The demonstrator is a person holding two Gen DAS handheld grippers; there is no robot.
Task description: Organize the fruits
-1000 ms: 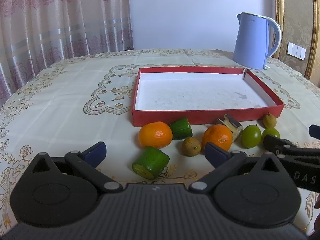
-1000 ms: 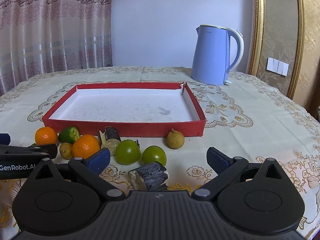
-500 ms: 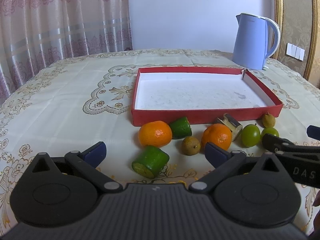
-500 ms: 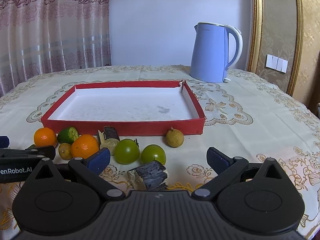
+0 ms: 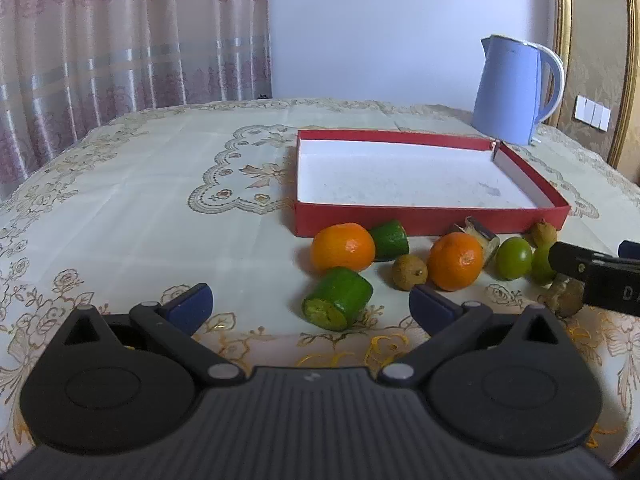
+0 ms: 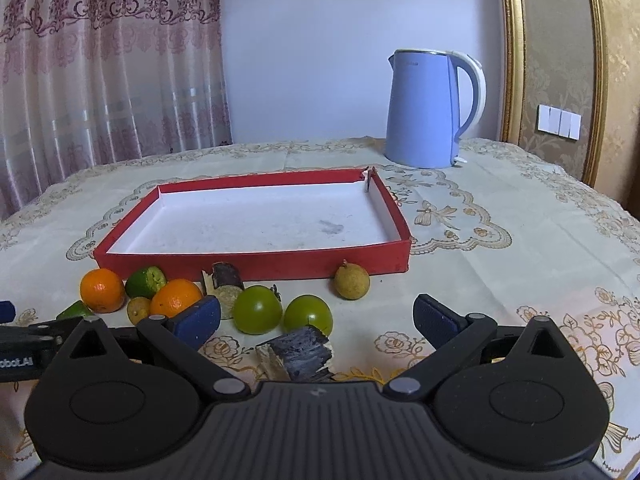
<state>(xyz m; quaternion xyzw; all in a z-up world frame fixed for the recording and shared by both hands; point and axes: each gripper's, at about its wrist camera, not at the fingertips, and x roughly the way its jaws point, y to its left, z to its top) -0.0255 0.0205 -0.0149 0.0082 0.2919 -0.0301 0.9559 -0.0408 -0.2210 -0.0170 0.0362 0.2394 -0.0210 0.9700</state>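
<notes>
Left hand-held gripper (image 5: 310,304): jaws spread wide, empty, low over the counter (image 5: 120,208), facing a green cut piece (image 5: 337,298).
Right hand-held gripper (image 6: 316,318): also wide and empty, facing a dark cut chunk (image 6: 298,352).
Fruit: all outside, in front of the empty red tray (image 6: 256,258).
Advice: centre each piece between the pads; lift clear of the tray wall.
Count: two oranges, two round green fruits, one kettle (image 6: 428,110).

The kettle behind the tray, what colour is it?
The kettle is light blue with a white handle edge, clearest in the right wrist view.
</notes>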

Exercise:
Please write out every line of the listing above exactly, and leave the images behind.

The answer:
The demonstrator is a person holding two Gen DAS handheld grippers; there is no robot.
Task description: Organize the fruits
-1000 ms: 
-1000 ms: 
-500 ms: 
-500 ms: 
+0 ms: 
+0 ms: 
<state>(xyz m; quaternion xyzw; all in a z-up world frame fixed for the recording and shared by both hands; point and axes: each gripper's, at about its wrist camera, not at the fingertips, and x roughly the way its jaws point, y to its left, z to its top) -0.0255 0.0205 -0.0149 0.0082 0.2919 -0.0301 0.9559 -0.0408 -0.2210 -0.0170 0.0362 0.2394 -0.0210 0.9700</state>
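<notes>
Left hand-held gripper (image 5: 310,304): jaws spread wide, empty, low over the counter (image 5: 120,208), facing a green cut piece (image 5: 337,298).
Right hand-held gripper (image 6: 316,318): also wide and empty, facing a dark cut chunk (image 6: 298,352).
Fruit: all outside, in front of the empty red tray (image 6: 256,258).
Advice: centre each piece between the pads; lift clear of the tray wall.
Count: two oranges, two round green fruits, one kettle (image 6: 428,110).

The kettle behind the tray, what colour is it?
The kettle is light blue with a white handle edge, clearest in the right wrist view.
</notes>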

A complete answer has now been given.